== EXERCISE DESCRIPTION ==
Go through the material below and copy each line exactly.
#####
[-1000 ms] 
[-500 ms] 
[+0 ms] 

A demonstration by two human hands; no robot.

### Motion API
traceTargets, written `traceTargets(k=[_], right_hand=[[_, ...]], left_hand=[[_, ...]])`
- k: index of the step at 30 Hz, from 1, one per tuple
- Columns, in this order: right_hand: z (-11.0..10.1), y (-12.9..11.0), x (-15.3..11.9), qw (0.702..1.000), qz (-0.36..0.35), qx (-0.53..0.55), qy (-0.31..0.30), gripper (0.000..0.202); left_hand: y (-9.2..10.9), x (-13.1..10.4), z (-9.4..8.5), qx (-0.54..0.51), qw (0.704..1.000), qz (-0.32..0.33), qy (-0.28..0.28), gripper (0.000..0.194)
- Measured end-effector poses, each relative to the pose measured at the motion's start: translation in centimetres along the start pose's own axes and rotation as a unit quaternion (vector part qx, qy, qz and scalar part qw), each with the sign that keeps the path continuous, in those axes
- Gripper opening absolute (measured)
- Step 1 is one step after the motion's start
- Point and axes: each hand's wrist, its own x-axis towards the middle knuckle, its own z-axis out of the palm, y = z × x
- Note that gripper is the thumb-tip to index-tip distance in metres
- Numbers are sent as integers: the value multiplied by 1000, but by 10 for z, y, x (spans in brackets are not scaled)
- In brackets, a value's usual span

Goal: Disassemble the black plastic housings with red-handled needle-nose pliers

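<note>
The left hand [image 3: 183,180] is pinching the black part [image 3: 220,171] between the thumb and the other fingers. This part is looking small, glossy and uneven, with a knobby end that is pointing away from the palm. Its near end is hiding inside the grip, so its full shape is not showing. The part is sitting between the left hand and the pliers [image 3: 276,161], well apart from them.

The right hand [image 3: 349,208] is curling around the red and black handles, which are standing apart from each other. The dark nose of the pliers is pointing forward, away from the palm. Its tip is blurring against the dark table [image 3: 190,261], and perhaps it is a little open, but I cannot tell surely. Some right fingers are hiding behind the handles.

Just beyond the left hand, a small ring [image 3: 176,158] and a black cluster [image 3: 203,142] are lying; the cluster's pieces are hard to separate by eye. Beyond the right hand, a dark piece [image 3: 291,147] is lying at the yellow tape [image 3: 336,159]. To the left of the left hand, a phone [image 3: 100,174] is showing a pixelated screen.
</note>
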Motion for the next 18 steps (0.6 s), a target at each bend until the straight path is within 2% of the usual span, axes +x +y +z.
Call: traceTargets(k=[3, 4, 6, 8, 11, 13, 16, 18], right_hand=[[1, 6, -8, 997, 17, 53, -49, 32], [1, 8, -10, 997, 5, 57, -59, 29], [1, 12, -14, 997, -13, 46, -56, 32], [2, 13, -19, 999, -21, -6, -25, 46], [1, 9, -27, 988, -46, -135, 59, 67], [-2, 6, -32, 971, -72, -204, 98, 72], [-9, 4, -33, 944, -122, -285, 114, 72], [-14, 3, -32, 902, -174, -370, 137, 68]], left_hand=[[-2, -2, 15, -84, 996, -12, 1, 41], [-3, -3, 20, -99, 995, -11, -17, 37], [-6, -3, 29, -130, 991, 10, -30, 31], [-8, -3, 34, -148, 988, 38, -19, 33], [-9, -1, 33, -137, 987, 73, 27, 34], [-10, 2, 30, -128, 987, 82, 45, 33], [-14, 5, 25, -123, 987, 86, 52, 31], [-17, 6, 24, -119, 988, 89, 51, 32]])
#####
== EXERCISE SOLUTION ==
[-1000 ms] 
[-500 ms] 
[+0 ms] 

A demonstration by two human hands; no robot.

### Motion API
traceTargets, written `traceTargets(k=[_], right_hand=[[_, ...]], left_hand=[[_, ...]])`
- k: index of the step at 30 Hz, from 1, one per tuple
- Columns, in this order: right_hand: z (-11.0..10.1), y (-12.9..11.0), x (-15.3..11.9), qw (0.702..1.000), qz (-0.36..0.35), qx (-0.53..0.55), qy (-0.31..0.30), gripper (0.000..0.202); left_hand: y (-9.2..10.9), x (-13.1..10.4), z (-9.4..8.5), qx (-0.54..0.51), qw (0.704..1.000), qz (-0.32..0.33), qy (-0.28..0.28), gripper (0.000..0.194)
- Measured end-effector poses, each relative to the pose measured at the motion's start: translation in centimetres along the start pose's own axes and rotation as a unit quaternion (vector part qx, qy, qz and scalar part qw), each with the sign that keeps the path continuous, in those axes
- Gripper opening absolute (measured)
- Step 1 is one step after the motion's start
- Point and axes: each hand's wrist, its own x-axis towards the middle knuckle, its own z-axis out of the palm, y = z × x
- Note that gripper is the thumb-tip to index-tip distance in metres
- Numbers are sent as integers: the value multiplied by 1000, but by 10 for z, y, x (spans in brackets are not scaled)
- In brackets, a value's usual span

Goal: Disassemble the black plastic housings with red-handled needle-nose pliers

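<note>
The left hand [image 3: 183,180] is pinching the black part [image 3: 220,171] between the thumb and the other fingers. This part is looking small, glossy and uneven, with a knobby end that is pointing away from the palm. Its near end is hiding inside the grip, so its full shape is not showing. The part is sitting between the left hand and the pliers [image 3: 276,161], well apart from them.

The right hand [image 3: 349,208] is curling around the red and black handles, which are standing apart from each other. The dark nose of the pliers is pointing forward, away from the palm. Its tip is blurring against the dark table [image 3: 190,261], and perhaps it is a little open, but I cannot tell surely. Some right fingers are hiding behind the handles.

Just beyond the left hand, a small ring [image 3: 176,158] and a black cluster [image 3: 203,142] are lying; the cluster's pieces are hard to separate by eye. Beyond the right hand, a dark piece [image 3: 291,147] is lying at the yellow tape [image 3: 336,159]. To the left of the left hand, a phone [image 3: 100,174] is showing a pixelated screen.
</note>
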Motion for the next 18 steps (0.6 s), a target at each bend until the straight path is within 2% of the usual span, axes +x +y +z.
Call: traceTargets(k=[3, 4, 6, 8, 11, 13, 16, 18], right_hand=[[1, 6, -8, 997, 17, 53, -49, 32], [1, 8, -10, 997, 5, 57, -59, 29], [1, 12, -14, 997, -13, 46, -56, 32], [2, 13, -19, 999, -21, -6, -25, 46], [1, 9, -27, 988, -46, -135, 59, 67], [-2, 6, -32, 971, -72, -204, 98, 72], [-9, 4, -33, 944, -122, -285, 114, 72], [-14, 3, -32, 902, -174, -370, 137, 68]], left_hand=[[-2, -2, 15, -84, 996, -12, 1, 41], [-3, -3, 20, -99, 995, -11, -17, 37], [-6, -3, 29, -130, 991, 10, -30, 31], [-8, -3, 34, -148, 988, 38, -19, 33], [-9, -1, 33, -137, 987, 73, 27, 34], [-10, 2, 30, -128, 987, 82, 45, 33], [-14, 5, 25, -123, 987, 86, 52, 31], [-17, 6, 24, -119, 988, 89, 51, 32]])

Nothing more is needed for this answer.